* ASSIGNMENT *
Exactly as shown below, retype every line of the data.

* AVAILABLE DATA *
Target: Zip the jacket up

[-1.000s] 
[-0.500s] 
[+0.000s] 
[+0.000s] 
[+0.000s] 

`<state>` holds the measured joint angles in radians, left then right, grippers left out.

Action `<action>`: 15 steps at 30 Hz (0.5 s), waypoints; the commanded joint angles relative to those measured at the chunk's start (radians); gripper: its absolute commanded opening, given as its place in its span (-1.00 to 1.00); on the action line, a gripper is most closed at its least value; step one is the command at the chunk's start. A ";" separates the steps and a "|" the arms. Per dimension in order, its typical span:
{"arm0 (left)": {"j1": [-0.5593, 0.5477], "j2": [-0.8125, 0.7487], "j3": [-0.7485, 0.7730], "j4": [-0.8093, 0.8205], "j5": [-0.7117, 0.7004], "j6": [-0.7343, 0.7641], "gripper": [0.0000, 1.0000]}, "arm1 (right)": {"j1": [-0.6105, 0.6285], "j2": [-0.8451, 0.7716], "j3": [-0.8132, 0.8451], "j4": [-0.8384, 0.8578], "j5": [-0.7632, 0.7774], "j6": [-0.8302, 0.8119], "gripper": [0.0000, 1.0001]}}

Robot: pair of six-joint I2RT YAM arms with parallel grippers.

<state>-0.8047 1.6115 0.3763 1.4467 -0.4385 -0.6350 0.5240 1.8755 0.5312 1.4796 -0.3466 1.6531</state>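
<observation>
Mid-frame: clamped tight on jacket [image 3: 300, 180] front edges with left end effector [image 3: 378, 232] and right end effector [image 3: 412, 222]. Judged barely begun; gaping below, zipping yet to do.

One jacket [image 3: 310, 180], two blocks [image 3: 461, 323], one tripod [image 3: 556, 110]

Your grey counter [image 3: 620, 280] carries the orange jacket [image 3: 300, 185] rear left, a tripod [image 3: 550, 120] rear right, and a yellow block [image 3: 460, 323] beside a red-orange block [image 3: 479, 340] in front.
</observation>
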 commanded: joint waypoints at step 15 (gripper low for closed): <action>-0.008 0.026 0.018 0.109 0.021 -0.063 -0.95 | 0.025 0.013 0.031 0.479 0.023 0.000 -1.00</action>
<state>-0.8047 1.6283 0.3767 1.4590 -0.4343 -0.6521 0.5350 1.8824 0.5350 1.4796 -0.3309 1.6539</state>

* COMPLETED EXERCISE *
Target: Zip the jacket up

[-1.000s] 
[-0.500s] 
[+0.000s] 
[+0.000s] 
[+0.000s] 

`<state>` holds the measured joint angles in radians, left then right, grippers left out.

Action `<action>`: 15 steps at 30 Hz (0.5 s), waypoints; the commanded joint angles relative to those measured at the chunk's start (radians); gripper: its absolute commanded opening, given as its place in its span (-1.00 to 1.00); on the action line, a gripper is most closed at its least value; step one is the command at the chunk's start. A ";" separates the steps and a "|" the arms. Per dimension in order, its typical span:
{"arm0 (left)": {"j1": [-0.5593, 0.5477], "j2": [-0.8125, 0.7487], "j3": [-0.7485, 0.7730], "j4": [-0.8093, 0.8205], "j5": [-0.7117, 0.7004], "j6": [-0.7343, 0.7641], "gripper": [0.0000, 1.0000]}, "arm1 (right)": {"j1": [-0.6105, 0.6285], "j2": [-0.8451, 0.7716], "j3": [-0.8132, 0.8451], "j4": [-0.8384, 0.8578], "j5": [-0.7632, 0.7774], "j6": [-0.8302, 0.8119], "gripper": [0.0000, 1.0001]}}

Robot: pair of six-joint I2RT YAM arms with parallel grippers.

<state>-0.8047 1.6115 0.3763 1.4467 -0.4385 -0.6350 0.5240 1.8755 0.5312 1.4796 -0.3466 1.6531</state>
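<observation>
Mid-frame: clamped tight on jacket [image 3: 300, 180] front edges with left end effector [image 3: 378, 232] and right end effector [image 3: 412, 222]. Judged barely begun; gaping below, zipping yet to do.

One jacket [image 3: 310, 180], two blocks [image 3: 461, 323], one tripod [image 3: 556, 110]

Your grey counter [image 3: 620, 280] carries the orange jacket [image 3: 300, 185] rear left, a tripod [image 3: 550, 120] rear right, and a yellow block [image 3: 460, 323] beside a red-orange block [image 3: 479, 340] in front.
</observation>
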 commanded: joint waypoints at step 15 (gripper low for closed): <action>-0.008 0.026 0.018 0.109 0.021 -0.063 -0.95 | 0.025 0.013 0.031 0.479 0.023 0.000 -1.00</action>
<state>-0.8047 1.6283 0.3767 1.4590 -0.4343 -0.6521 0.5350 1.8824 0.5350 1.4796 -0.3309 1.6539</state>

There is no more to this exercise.